Target: PET-MRI imaging to visualize how pain impacts the brain in patients with spinal cord injuries.

Goal: Monitoring treatment effects/success of neuropthaic pain by PET-MR imaging.


Neuropathic pain is one of the most challenging medical problems following a spinal cord injury, as it is difficult to treat. Neuropathic pain is personally devastating because it significantly impacts rehabilitative efforts, mood and life satisfaction.

Animal studies indicate that microglia, special immune cells of the CNS, are overexpressed in SCI-induced neuropathic pain. Several therapeutic approaches are being developed to target microglial function. A first step in translating these findings to clinical applications is to establish the role of microglia in human neuropathic pain after SCI.
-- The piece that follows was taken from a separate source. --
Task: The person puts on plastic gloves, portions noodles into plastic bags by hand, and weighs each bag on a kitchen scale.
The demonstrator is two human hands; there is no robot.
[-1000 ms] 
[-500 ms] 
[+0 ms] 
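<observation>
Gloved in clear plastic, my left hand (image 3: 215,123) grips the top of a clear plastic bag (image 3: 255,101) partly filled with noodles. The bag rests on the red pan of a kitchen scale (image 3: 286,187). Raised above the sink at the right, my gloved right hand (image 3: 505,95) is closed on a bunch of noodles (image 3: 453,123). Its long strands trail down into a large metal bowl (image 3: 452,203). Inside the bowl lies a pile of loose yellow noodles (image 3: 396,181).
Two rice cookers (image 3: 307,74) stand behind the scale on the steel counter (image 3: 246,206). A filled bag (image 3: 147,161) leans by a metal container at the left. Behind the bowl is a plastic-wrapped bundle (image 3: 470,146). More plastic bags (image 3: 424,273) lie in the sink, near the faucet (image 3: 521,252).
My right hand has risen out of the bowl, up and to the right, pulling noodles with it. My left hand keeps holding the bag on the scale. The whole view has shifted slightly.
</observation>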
This study aims to characterize structural, functional and neuroinflammatory consequences of neuropathic pain after SCI using simultaneous PET-MRI measurements of the spinal cord and brain. Three groups will be assessed — people with SCI and neuropathic pain, pain-free SCI, and a healthy control group to determine what changes are related to SCI and what changes are pain specific.

PET-MRI metrics of brain and spinal cord structures will be linked to behavioral measures of pain intensity, sensory and emotional aspects of pain, and depression. Providing a more complete clinical picture of neuropathic pain in SCI, PET-MRI can provide new objective endpoints for monitoring treatment success.